CALABASAS, CA—The question of whether the Federal Reserve decides at its meeting next week to raise its benchmark lending rate will rest upon “a foundation of solid economic trends that will also underpin increased space demand and propel rents in all types of commercial space,” Marcus & Millichap says in a special report. Although commercial real estate owners and investors are wondering what impact an interest rate increase will have on borrowing costs, spreads and asset valuations, “the relationship between rising interest rates, a strong economy and continued vitality in commercial real estate seems quite compatible.”

For one thing, MMI notes that the relationship between the federal funds rate and CRE debt is indirect at most. “Typically, the Fed Funds rate is set to suppress inflationary pressure that accompanies an expanding economy,” according to MMI’s report. CRE lending and valuations are based mainly based on longer-term rates, most commonly the 10-year Treasury, “that do not move in unison with short-term rates.” Not incidentally, the 10-year Treasury remains “well beneath the long-term average.”
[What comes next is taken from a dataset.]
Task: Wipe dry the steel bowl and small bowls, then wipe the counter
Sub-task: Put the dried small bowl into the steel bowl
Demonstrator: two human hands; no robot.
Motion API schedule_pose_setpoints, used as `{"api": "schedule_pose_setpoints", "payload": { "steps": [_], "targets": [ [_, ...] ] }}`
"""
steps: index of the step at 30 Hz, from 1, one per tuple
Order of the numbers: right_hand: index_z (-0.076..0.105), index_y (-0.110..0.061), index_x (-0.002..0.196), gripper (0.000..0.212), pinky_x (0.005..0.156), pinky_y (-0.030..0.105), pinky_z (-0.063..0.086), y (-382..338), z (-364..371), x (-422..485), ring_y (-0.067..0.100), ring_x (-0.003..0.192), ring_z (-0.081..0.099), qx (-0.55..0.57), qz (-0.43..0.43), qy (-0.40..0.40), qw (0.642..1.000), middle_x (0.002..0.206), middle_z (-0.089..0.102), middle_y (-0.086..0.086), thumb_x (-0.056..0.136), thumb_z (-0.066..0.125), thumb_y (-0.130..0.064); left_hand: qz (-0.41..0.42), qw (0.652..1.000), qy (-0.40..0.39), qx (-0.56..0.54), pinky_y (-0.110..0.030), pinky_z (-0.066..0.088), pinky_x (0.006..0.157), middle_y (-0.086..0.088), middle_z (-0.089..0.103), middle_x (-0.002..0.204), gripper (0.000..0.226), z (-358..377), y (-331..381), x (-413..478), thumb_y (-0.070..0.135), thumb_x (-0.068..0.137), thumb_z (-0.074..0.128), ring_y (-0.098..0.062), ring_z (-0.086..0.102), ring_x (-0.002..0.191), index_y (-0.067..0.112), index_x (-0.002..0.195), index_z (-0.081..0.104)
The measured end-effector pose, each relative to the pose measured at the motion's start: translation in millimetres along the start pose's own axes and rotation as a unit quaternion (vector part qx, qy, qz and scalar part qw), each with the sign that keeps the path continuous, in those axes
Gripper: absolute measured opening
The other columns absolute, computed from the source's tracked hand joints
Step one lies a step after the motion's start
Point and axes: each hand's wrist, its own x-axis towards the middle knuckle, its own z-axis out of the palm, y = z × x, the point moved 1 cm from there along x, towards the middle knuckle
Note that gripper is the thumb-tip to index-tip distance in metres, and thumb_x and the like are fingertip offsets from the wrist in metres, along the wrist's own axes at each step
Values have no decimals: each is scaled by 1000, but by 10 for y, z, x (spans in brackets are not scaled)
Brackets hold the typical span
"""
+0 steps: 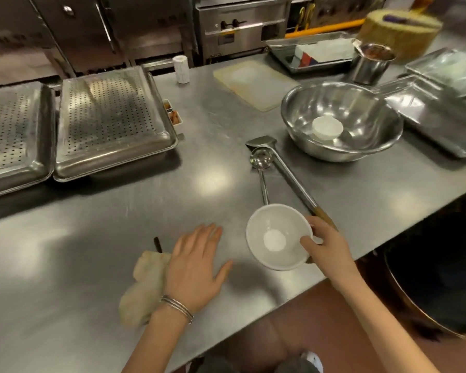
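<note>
My right hand (324, 244) pinches the rim of a small white bowl (275, 235), tilted just above the steel counter (172, 189) near its front edge. My left hand (194, 267) lies flat with spread fingers on the counter, left of that bowl. A beige cloth (143, 289) lies crumpled beside and partly under the left wrist. Farther right stands the big steel bowl (342, 103), holding another small white bowl (327, 127).
A ladle (261, 160) and a steel spatula (288, 170) lie between the two bowls. Perforated steel trays (105, 117) stand at the left, a white cutting board (253, 82) at the back, more trays (441, 114) and a steel canister (371, 63) at the right.
</note>
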Motion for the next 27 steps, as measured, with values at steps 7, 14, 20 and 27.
{"api": "schedule_pose_setpoints", "payload": {
  "steps": [7,14,20,27],
  "targets": [
    [59,-17,113,31,47,6,43,320,-1673,297,5,76,55,-51,-23,28,998,101,60,0,88,50,0,5,1000,14,19,-38,26,103,-6,56,130,60,377,1394,709,54,88,33,-25,52,121,14,129,52],
    [59,-12,118,33,54,26,56,461,-2457,800,18,84,61,-28,-3,31,999,108,62,5,89,48,-2,18,999,35,31,-39,24,106,-5,54,133,58,410,2196,1304,50,88,34,-23,47,126,14,131,50],
    [57,-14,112,30,47,17,52,598,-2695,1356,11,81,59,9,8,-4,1000,95,60,-2,89,46,2,2,998,20,51,-39,23,106,-4,54,133,60,698,2382,1884,52,88,34,-22,47,126,14,131,50],
    [58,-13,112,31,47,20,54,462,-2911,2325,21,86,60,41,21,-9,999,102,60,8,88,47,3,6,998,32,58,-36,21,106,-4,57,129,60,834,2468,2891,51,86,36,-22,50,123,12,127,54]
  ]
}}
For another thing, the economic trends that would lead the Fed to push the button on a rate increase continue to bode well for real estate. “Forward-looking employment indicators, including a record level of job openings and high CEO confidence, point to further gains in staffing in the near term and intensifying inflationary pressure as wages rise,” states the MMI report. Payrolls now exceed the prior high by some four million workers, and only layoffs in the oil and gas sectors mar what otherwise is the “solid state of the labor market” that the Fed has repeatedly cited as a factor in deciding when to begin normalizing rates.
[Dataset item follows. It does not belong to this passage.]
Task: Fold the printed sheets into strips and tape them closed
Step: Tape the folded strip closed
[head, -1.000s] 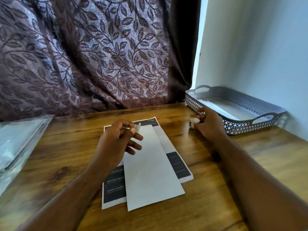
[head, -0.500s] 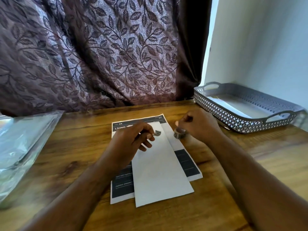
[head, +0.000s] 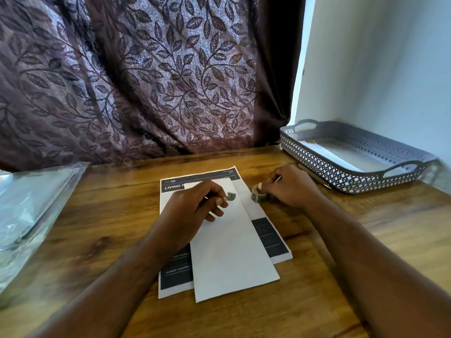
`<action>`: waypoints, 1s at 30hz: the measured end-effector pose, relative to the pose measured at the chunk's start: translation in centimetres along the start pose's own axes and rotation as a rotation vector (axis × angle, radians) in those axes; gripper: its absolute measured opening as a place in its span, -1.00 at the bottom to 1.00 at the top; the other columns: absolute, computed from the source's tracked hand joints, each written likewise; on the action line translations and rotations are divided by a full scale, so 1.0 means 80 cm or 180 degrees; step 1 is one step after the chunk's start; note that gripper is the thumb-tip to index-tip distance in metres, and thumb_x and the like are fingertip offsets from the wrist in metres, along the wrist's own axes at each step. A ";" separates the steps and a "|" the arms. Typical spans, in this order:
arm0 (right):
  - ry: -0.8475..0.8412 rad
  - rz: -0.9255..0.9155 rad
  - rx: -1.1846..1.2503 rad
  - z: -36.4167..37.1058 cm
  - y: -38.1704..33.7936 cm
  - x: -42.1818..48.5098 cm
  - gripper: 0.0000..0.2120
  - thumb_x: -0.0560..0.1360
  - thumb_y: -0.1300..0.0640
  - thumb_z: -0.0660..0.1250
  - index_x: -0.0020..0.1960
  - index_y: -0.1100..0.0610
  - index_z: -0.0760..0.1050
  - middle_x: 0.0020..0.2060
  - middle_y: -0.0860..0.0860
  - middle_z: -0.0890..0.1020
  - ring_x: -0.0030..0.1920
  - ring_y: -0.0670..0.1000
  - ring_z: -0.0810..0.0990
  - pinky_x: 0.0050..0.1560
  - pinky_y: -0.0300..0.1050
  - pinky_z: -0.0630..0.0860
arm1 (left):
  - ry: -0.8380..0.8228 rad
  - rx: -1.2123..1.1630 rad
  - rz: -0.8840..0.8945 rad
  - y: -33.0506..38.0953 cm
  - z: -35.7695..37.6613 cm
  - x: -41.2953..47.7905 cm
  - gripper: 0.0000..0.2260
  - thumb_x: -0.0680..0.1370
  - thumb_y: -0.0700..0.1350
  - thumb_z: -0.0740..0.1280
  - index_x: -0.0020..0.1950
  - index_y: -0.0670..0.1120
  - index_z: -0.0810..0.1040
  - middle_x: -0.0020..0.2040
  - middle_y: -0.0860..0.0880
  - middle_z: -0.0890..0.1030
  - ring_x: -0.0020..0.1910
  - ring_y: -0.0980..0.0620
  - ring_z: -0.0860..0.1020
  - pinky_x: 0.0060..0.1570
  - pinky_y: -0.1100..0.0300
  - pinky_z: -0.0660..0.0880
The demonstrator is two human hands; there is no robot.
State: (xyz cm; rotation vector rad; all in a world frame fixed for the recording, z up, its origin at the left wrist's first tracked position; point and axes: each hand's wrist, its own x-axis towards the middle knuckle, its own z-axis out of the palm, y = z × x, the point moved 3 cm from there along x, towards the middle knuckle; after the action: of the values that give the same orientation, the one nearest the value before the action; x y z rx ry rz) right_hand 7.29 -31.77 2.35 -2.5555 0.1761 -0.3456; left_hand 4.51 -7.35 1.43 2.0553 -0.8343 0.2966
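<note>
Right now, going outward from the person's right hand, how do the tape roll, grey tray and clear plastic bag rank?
1. Tape roll: gripped by the right hand itself.
2. Grey tray: a little to its right.
3. Clear plastic bag: far over on the left side.

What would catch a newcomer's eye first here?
Mid-table, the left hand pinches a small tape piece over the folded white paper strip, while the right hand holds a small tape roll beside it. Behind hangs a purple leaf-patterned curtain; a grey perforated tray sits far right.
</note>
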 end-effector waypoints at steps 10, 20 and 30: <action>0.0304 0.0348 -0.0405 -0.025 0.036 0.012 -0.82 0.51 0.03 0.42 -0.16 0.14 0.63 -0.25 0.03 0.64 -0.29 -0.02 0.55 -0.33 -0.13 0.42 | 0.0024 0.0138 0.0302 0.006 0.007 -0.001 -0.87 0.58 0.02 0.23 0.10 0.16 0.50 -0.02 0.20 0.68 -0.04 0.24 0.67 -0.15 0.35 0.61; 0.0727 0.1225 -0.0678 -0.051 0.079 0.016 -0.58 0.44 -0.14 0.49 0.07 0.19 0.59 0.01 0.18 0.65 0.01 0.24 0.63 -0.03 0.04 0.54 | 0.0022 0.0537 0.0488 0.009 0.004 -0.003 -0.77 0.58 0.00 0.24 0.15 -0.01 0.58 -0.01 0.11 0.68 -0.07 0.19 0.68 -0.16 0.35 0.62; -0.0584 -0.0448 0.1653 -0.019 -0.039 -0.024 -0.63 0.55 -0.16 0.38 -0.21 0.12 0.66 -0.38 0.01 0.67 -0.52 -0.14 0.48 -0.51 -0.31 0.37 | 0.0099 0.1524 0.0722 0.021 -0.018 -0.002 -0.85 0.59 -0.20 0.38 0.15 -0.12 0.64 0.01 -0.05 0.71 -0.14 0.00 0.66 -0.21 0.07 0.66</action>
State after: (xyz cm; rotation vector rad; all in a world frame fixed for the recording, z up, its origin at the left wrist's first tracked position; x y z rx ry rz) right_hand 5.16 -29.57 4.89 -2.0716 -0.1470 -0.1765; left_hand 3.39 -6.80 3.27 2.3846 -1.0562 0.7091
The flip side of the energy-sector downsizing is that low prices at the pump are among the factors supporting an increase in consumer spending. Low inflation is another plus, and MMI says that “a more robust pace of wage growth in conjunction with additional tightening in the labor market will also help, as will the ongoing restoration of household balance sheets to sound health.”

As the recovery in both the general economy and the commercial property sector has broadened, deal volume has increased in secondary and tertiary markets, which have also seen capitalization rates narrow. “In recent months, the spreads between class A and class B/C cap rates have begun to narrow among all property types and more markets have tightened,” according to MMI’s report. Yet even as cap rates have compressed generally in recent years, MMI is forecasting acceleration in NOI growth “as positive economic trends push down vacancy and rents continue to climb.”

MMI’s report also cites some sector-specific upsides to an increase in the federal funds rate. In the office sector, for example, occupancy could gain as a result of a rate increase. “Higher interest rates will potentially improve profitability at banks, financial institutions and brokerages,” according to MMI. “Any additional hiring that is necessitated by higher profits and climbs in activity in interest-rate-sensitive business units could spark a more substantial movement of tenants into larger layouts.”